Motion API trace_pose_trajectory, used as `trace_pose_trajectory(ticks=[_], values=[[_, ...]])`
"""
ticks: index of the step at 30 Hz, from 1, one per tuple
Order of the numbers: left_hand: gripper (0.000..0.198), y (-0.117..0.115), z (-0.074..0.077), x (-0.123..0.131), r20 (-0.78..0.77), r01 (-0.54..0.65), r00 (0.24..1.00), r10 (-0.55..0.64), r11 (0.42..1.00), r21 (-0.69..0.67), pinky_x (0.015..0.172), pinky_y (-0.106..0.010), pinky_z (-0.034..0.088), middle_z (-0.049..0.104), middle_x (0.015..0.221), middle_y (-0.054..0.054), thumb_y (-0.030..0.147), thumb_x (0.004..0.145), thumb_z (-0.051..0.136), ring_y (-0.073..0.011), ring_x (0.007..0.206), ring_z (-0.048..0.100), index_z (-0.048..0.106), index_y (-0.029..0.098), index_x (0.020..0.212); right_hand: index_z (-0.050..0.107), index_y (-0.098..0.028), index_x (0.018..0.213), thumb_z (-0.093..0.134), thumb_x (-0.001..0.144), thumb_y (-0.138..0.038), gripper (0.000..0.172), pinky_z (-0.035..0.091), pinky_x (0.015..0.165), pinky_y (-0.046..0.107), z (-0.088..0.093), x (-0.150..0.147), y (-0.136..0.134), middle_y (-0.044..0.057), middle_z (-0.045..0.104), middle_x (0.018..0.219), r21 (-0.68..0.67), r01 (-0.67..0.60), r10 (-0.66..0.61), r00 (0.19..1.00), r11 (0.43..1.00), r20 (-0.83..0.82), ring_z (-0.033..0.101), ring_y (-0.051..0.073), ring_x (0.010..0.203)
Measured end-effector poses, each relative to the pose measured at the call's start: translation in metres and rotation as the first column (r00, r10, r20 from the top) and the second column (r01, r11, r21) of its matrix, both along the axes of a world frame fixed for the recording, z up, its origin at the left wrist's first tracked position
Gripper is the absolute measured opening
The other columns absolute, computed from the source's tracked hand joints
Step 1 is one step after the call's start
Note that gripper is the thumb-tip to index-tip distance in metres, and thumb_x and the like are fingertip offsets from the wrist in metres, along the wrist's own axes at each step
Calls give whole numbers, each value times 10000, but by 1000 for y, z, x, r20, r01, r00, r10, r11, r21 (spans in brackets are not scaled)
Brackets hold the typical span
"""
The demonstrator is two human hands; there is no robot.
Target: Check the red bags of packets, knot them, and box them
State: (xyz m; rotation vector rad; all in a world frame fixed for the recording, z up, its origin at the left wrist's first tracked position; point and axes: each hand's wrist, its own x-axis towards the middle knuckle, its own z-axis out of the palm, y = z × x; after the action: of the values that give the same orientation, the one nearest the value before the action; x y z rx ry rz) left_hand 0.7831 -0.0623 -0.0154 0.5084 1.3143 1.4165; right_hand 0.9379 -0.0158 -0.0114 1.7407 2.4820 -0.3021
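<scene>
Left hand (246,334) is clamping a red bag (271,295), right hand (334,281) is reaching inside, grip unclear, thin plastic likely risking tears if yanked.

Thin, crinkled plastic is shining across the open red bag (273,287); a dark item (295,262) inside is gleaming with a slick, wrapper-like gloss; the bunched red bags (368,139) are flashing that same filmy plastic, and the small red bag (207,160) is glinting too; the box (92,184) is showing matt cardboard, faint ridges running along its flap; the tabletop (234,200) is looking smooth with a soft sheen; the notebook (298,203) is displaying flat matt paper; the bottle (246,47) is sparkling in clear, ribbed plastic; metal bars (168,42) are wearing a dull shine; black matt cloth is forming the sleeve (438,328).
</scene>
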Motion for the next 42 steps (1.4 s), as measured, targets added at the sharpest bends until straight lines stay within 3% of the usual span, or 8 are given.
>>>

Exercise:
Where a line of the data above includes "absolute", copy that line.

Answer section:
Gripper is the absolute measured opening
The other columns absolute, computed from the source's tracked hand joints

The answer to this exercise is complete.